Me acerqué al pequeño espejo junto a la puerta para observar mi imagen. Una extraña me devolvía la mirada: pálida, temblorosa y llena de moretones. Mi cabello rubio, que ayer lucía hermoso, ahora era un completo desastre, y mi rostro parecía haber envejecido años en una sola noche. Me aparté, incapaz de soportar aquella visión. Esa no era yo, sino la sombra de la mujer que alguna vez fui.
Me puse la bata que colgaba de la silla, estremeciéndome al sentir cómo la suave tela rozaba mis moretones. El cuerpo me dolía como si hubiera atravesado una guerra, y quizás así había sido: una guerra que no elegí ni acepté, sino que me fue impuesta, dejándome con la única opción de enfrentar sus consecuencias.
De repente, la puerta se abrió de golpe, sacándome de mis pensamientos. Se me subió el corazón a la garganta al darme la vuelta, pero solo era la criada que entraba con una bandeja y la cabeza inclinada.
—Buenos días, señora. El Sr. Max me pidió que le avisara que la espera en la sala. —informó con voz suave, pero pude notar la tensión que escondía bajo su aparente tranquilidad; seguramente había escuchado lo sucedido y lo sabía todo.
Asentí con rigidez, con las palabras atrapadas en mi garganta. Ella salió apresuradamente, cerrando la puerta tras de sí. Max quería verme. Mi estómago se contrajo dolorosamente; la sola idea de enfrentarlo de nuevo me provocaba náuseas. No quería verlo, ni estar cerca de él. Pero, ¿qué opción tenía? En esa casa, en esa vida, no tenía opción en absoluto.

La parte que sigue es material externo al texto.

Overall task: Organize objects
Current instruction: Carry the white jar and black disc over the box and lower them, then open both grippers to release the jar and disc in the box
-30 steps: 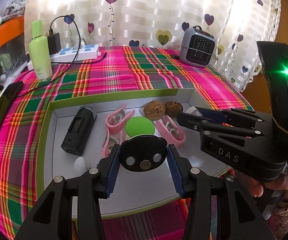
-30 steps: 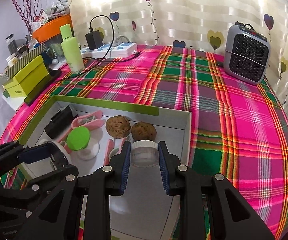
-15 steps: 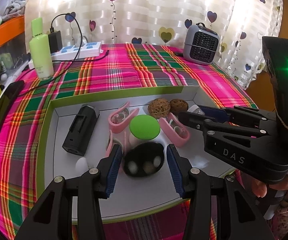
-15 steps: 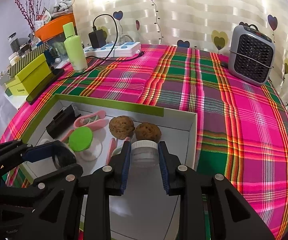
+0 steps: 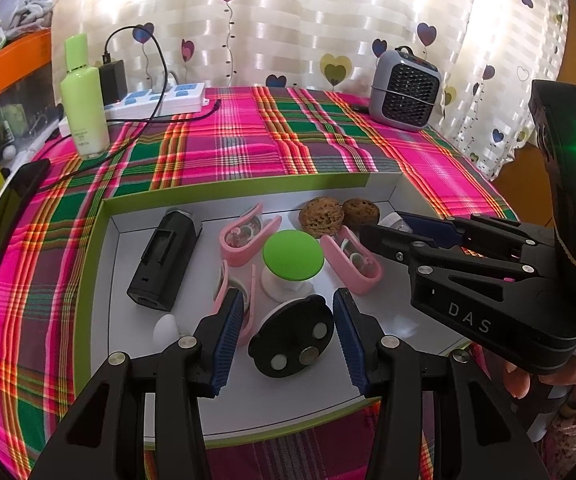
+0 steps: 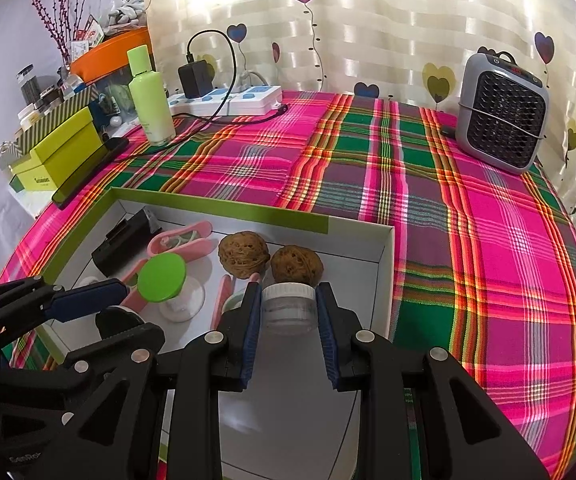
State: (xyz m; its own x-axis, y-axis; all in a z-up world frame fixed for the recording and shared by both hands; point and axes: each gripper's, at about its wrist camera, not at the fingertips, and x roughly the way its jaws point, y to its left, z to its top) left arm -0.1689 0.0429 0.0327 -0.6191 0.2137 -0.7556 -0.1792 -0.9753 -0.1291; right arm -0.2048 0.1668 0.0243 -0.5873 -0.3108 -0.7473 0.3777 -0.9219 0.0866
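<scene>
Our left hand-held gripper (image 5: 288,334) now has its jaws apart around the black oval piece (image 5: 292,337), which a second ago hung above the white box (image 5: 99,280) and now lies on its floor, clear of both pads. We judge that placement done. Our right hand-held gripper (image 6: 288,320) stays clamped on the small clear jar (image 6: 288,306), low over the box's right end, just in front of the two walnuts (image 6: 269,258). Setting that jar down looks like the next step.
</scene>
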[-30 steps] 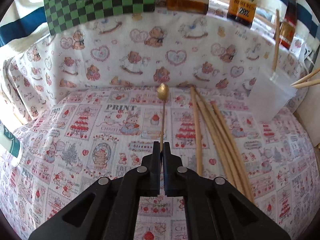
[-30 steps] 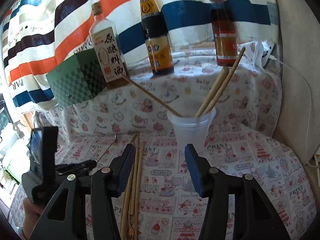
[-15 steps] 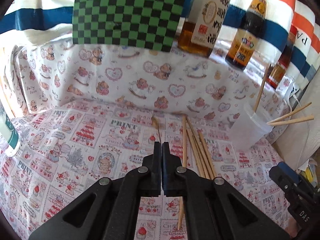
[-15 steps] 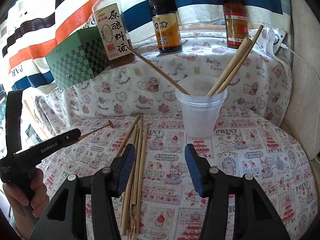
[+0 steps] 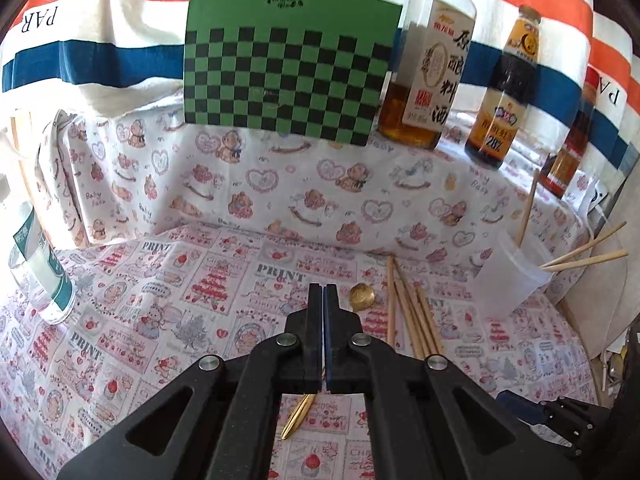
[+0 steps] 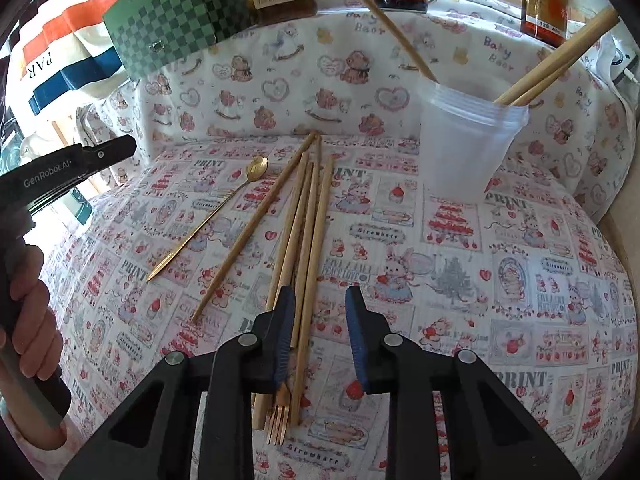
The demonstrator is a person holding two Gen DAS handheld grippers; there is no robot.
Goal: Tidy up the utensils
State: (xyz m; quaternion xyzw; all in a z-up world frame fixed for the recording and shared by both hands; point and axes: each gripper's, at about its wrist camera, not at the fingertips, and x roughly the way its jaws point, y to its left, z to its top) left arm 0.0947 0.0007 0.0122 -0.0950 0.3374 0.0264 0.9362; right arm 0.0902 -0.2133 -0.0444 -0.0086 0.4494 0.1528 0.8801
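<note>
Gold slim metal spoon (image 6: 208,224): flat on the cloth-covered tabletop (image 6: 480,280); light, stiff, slippery, so I'd pinch mid-handle.
Left tongs (image 5: 323,292): clenched on nothing, clear of the spoon.
Loose wooden chopsticks (image 6: 304,220): light, rigid, apt to roll; a rose-gold fork (image 6: 278,420) lies among them.
Right tongs (image 6: 320,300): just been closing, chopsticks between, not yet pinched.
Translucent plastic cup (image 6: 464,152): upright, three chopsticks leaning inside; I judge it tips easily.
</note>
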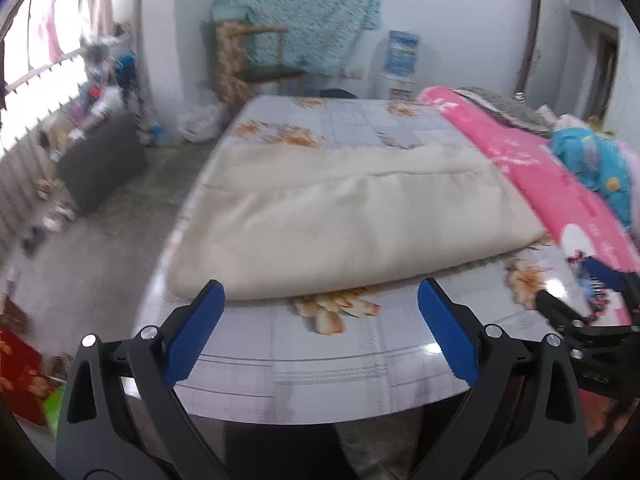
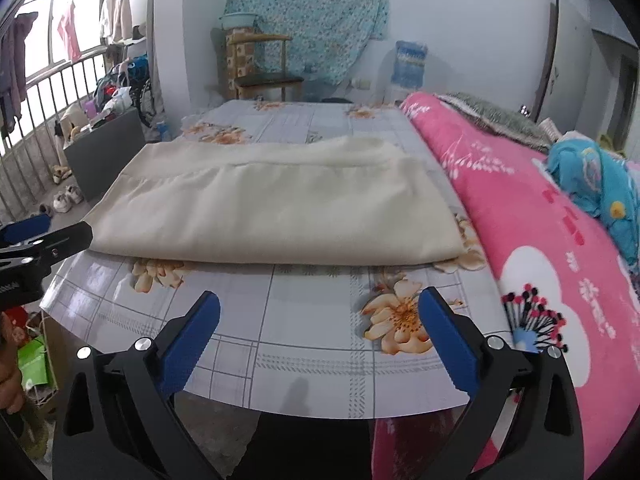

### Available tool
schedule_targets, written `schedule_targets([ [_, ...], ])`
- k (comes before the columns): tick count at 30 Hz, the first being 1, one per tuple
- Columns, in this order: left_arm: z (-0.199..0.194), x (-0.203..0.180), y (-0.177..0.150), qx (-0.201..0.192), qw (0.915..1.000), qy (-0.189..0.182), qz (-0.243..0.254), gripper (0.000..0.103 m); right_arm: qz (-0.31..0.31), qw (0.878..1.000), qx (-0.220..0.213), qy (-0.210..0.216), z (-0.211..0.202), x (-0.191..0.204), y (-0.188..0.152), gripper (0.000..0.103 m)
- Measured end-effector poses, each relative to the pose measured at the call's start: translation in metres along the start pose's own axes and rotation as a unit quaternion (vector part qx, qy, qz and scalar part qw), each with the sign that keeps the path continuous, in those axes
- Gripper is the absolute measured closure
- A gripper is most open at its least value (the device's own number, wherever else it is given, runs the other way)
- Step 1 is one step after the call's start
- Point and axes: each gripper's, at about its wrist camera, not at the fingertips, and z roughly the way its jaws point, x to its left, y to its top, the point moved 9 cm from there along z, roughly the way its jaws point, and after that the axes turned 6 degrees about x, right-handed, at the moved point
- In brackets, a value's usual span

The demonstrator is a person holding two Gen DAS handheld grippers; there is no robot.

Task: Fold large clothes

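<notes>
Your left claw (image 1: 320, 312) and right claw (image 2: 319, 320) both hang released, grasping nothing, just short of the cream garment (image 2: 276, 216). It lies folded flat on the floral desk (image 2: 304, 344), beside the pink quilt (image 2: 532, 240). Judging by this, another fold comes next: pinch its near edge.

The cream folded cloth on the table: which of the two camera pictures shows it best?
The right wrist view: there the cream folded cloth is sharp, with its folded edges and every corner clear of the open right claw. The left wrist view shows the whole cloth too, beyond the open left claw, but blurred.
</notes>
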Motion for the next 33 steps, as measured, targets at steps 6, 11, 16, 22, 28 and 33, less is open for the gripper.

Respiré hondo para calmar el temblor de mis manos. No me quebrantaría, no esta vez. Aunque me hubiera arrebatado todo anoche, aún conservaba mi orgullo, y eso no podría quitármelo a menos que yo se lo permitiera.
Caminé hacia la puerta con pasos cada vez más pesados. Tanto mi cuerpo como mi corazón palpitaban con dolor, pero continué avanzando porque debía encontrar la forma de sobrevivir a esa situación. Al salir al pasillo, sentí las paredes alzándose a mi alrededor como las verdaderas rejas de prisión que eran. Me detuve ante la puerta, dudando si realmente deseaba entrar y enfrentarlo, imaginando las crueles palabras que seguramente pronunciaría.
Apreté los dedos alrededor del pomo y lo giré tras respirar profundamente. Al abrirse la puerta, encontré a Max sentado en el sofá con un vaso de whisky en mano, a pesar de lo temprano que era. Sus ojos se encontraron con los míos y, por un instante, percibí algo parecido al arrepentimiento en su mirada, pero ese destello se esfumó tan rápido como apareció, dando paso a esa actitud fría que ya conocía demasiado bien.
—Llegas tarde. —dijo sin emoción en su voz.
Permanecí callada en el umbral, sin saber qué decir. Un silencio asfixiante se expandió entre nosotros y, por un momento, me pregunté si él también lo sentía.
Su voz rompió finalmente el denso silencio. —Tenemos que hablar, Eva. Siéntate.